## Work instructions:
For the records below, print the lines from the line with "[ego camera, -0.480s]" through the line with "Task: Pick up" exactly as written; include both end lines and exclude the rest.

**** Raw data ****

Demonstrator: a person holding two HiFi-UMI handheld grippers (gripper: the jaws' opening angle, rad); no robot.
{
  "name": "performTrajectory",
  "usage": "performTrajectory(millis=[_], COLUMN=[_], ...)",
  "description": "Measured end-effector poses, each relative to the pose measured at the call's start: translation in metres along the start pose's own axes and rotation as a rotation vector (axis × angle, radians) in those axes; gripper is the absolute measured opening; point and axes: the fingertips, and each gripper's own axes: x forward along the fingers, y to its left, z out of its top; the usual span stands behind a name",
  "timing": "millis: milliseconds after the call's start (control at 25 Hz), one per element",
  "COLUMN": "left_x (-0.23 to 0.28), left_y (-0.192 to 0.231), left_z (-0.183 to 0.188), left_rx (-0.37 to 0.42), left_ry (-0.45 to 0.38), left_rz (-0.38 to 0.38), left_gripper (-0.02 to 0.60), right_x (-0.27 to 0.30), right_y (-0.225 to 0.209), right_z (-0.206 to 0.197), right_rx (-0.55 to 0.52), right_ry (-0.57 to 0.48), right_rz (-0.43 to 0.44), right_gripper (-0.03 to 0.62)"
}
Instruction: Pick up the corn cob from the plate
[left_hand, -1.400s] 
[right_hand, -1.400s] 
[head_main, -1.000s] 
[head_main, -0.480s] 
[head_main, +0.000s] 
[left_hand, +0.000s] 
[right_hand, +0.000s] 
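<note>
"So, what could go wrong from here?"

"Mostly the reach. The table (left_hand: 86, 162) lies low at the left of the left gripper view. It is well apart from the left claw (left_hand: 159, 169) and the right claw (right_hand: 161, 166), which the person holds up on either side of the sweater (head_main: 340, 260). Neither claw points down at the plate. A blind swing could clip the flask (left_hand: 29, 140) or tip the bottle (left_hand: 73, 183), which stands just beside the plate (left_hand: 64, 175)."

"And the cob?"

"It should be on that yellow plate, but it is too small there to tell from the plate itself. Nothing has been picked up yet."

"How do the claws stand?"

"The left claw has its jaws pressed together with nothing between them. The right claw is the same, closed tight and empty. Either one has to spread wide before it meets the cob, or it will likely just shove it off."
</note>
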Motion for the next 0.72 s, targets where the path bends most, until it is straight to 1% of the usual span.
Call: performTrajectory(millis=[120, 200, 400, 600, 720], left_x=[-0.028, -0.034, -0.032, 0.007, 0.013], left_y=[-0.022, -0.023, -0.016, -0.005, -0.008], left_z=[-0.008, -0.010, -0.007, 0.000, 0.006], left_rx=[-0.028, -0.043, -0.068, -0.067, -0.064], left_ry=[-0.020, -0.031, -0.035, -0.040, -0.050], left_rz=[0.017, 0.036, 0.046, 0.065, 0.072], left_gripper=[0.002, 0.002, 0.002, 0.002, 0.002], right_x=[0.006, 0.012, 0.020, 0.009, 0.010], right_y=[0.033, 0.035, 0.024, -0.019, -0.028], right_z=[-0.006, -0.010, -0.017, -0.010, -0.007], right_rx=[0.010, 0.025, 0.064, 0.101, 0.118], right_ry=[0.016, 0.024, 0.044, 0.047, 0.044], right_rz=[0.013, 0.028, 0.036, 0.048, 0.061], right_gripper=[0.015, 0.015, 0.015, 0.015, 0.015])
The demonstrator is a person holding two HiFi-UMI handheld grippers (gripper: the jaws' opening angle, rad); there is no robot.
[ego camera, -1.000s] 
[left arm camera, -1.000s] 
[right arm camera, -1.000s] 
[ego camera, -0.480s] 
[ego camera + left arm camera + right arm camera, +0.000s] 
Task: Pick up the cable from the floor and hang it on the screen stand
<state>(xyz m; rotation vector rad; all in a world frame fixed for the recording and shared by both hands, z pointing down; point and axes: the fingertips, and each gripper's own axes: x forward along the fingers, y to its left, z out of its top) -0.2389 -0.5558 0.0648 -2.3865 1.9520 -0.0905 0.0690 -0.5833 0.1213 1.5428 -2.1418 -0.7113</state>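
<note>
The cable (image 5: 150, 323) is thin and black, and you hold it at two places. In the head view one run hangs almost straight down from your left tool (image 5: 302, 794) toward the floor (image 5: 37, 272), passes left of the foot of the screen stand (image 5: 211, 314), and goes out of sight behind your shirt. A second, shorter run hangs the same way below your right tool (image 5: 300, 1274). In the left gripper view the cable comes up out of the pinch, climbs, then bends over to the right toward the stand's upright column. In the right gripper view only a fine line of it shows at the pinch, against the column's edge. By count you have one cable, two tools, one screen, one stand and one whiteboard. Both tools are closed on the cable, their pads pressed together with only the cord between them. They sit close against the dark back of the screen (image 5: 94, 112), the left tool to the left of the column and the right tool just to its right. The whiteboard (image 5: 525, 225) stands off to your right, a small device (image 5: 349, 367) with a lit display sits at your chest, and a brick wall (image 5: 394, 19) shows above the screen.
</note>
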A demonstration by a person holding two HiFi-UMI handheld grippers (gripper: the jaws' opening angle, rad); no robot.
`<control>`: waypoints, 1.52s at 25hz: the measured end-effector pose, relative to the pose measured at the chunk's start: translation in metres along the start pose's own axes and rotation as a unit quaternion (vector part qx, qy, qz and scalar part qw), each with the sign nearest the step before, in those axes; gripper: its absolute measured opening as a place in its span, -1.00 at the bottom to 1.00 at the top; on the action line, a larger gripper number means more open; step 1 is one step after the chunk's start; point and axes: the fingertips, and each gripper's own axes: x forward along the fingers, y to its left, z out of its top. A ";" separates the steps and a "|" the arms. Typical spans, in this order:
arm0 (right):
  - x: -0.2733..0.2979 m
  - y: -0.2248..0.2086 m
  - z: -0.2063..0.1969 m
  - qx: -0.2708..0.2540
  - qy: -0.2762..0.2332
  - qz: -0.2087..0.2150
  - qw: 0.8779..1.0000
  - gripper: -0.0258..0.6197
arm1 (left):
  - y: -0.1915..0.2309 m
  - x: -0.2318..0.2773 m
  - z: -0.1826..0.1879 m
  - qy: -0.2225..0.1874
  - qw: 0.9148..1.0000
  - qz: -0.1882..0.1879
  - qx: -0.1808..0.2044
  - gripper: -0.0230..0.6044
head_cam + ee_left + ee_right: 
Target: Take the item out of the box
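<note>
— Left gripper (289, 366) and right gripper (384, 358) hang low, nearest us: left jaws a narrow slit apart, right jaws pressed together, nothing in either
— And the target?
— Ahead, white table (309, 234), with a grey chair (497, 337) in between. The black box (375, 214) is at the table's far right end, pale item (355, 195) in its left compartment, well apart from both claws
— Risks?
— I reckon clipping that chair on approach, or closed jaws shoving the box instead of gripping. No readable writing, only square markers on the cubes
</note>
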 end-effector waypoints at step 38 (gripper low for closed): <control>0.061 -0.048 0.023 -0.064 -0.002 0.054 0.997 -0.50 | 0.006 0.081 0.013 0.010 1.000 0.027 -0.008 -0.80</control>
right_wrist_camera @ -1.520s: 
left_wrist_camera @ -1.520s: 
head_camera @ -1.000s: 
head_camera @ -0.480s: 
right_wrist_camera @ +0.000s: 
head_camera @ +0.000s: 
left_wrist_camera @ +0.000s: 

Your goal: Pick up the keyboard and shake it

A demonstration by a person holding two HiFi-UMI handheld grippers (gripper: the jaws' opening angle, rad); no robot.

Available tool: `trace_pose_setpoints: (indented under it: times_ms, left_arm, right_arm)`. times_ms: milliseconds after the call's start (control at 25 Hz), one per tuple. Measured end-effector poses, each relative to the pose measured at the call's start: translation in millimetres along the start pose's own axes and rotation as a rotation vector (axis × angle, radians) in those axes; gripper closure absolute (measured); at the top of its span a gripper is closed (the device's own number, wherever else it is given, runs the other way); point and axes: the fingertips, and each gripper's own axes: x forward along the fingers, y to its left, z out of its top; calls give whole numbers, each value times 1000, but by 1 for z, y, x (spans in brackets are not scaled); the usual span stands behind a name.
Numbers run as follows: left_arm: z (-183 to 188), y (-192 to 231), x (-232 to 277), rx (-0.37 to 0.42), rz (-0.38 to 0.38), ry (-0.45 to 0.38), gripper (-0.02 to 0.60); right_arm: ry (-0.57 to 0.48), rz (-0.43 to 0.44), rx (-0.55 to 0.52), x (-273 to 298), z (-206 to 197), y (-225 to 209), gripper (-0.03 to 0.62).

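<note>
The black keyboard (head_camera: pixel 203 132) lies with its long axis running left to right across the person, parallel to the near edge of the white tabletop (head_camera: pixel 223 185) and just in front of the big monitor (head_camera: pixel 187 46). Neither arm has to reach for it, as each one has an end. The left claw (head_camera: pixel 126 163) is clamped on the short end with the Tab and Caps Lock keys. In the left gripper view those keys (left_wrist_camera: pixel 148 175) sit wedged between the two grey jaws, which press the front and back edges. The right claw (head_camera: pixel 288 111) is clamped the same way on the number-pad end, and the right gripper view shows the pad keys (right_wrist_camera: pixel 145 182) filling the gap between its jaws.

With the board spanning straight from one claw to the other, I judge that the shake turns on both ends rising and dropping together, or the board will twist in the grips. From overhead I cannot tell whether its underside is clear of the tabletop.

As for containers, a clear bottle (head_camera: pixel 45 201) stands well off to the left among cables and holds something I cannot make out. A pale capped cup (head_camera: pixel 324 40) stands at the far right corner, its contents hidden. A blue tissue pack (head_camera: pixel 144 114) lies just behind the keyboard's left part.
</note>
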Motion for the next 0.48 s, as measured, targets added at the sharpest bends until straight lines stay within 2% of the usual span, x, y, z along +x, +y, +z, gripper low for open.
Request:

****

## Task result:
[ego camera, -0.480s] 
[ego camera + left arm camera + right arm camera, +0.000s] 
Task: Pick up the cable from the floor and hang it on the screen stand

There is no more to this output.